“You are an old bear, gunner’s mate,” said Jack Chase.
“I am an old Turk,” he replied, drawing the flat blade of his knife between his teeth, thereby producing a whetting, grating sound.
“Let him alone, let him alone, men,” said Jack Chase. “Only keep off the tail of a rattlesnake, and he’ll not rattle.”
“Look out he don’t bite, though,” said Priming, snapping his teeth; and with that he rolled off, growling as he went.
Though I did my best to carry off my vexation with an air of indifference, need I say how I cursed my jacket, that it thus seemed the means of fastening on me the murder of one of my shipmates, and the probable murder of two more. For, had it not been for my jacket, doubtless, I had yet been a member of my old mess, and so have escaped making the luckless odd number among my present companions.
All I could say in private to Priming had no effect; though I often took him aside, to convince him of the philosophical impossibility of my having been accessary to the misfortunes of Baldy, the buried sailor in Rio, and Shenly. But Priming knew better; nothing could move him; and he ever afterward eyed me as virtuous citizens do some notorious underhand villain going unhung of justice.

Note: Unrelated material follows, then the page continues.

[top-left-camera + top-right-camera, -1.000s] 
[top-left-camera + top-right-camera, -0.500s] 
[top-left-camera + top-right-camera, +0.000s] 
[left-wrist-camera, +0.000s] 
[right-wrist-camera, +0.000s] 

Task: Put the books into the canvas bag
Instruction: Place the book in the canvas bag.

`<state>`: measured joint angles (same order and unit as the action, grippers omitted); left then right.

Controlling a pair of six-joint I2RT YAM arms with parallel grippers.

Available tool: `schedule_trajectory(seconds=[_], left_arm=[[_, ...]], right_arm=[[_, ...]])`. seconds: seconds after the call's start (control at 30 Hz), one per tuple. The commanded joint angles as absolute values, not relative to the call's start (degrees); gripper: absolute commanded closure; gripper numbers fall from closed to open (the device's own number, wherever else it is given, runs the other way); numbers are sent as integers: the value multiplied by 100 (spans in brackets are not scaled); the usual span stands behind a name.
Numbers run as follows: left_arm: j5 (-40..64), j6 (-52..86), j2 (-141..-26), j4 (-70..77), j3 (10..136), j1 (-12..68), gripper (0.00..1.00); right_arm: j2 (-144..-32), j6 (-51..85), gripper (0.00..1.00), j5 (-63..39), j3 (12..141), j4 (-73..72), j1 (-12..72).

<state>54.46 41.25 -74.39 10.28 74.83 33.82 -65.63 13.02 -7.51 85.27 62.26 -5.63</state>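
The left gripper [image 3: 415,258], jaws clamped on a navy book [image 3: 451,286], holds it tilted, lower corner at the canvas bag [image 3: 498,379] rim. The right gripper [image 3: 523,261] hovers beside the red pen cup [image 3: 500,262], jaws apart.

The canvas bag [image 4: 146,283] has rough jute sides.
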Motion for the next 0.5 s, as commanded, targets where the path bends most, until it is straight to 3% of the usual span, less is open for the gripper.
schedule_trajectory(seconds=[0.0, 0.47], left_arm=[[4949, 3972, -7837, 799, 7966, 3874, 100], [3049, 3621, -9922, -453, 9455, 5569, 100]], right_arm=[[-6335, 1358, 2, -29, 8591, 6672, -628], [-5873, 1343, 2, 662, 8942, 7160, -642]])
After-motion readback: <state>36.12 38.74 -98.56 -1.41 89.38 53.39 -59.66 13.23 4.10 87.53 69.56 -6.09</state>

Jacket! jacket! thou hast much to answer for, jacket!
CHAPTER LXXIX.
HOW MAN-OF-WAR’S-MEN DIE AT SEA.
Shenly, my sick mess-mate, was a middle-aged, handsome, intelligent seaman, whom some hard calamity, or perhaps some unfortunate excess, must have driven into the Navy. He told me he had a wife and two children in Portsmouth, in the state of New Hampshire. Upon being examined by Cuticle, the surgeon, he was, on purely scientific grounds, reprimanded by that functionary for not having previously appeared before him. He was immediately consigned to one of the invalid cots as a serious case. His complaint was of long standing; a pulmonary one, now attended with general prostration.
The same evening he grew so much worse, that according to man-of-war usage, we, his mess-mates, were officially notified that we must take turns at sitting up with him through the night. We at once made our arrangements, allotting two hours for a watch. Not till the third night did my own turn come round. During the day preceding, it was stated at the mess that our poor mess-mate was run down completely; the surgeon had given him up.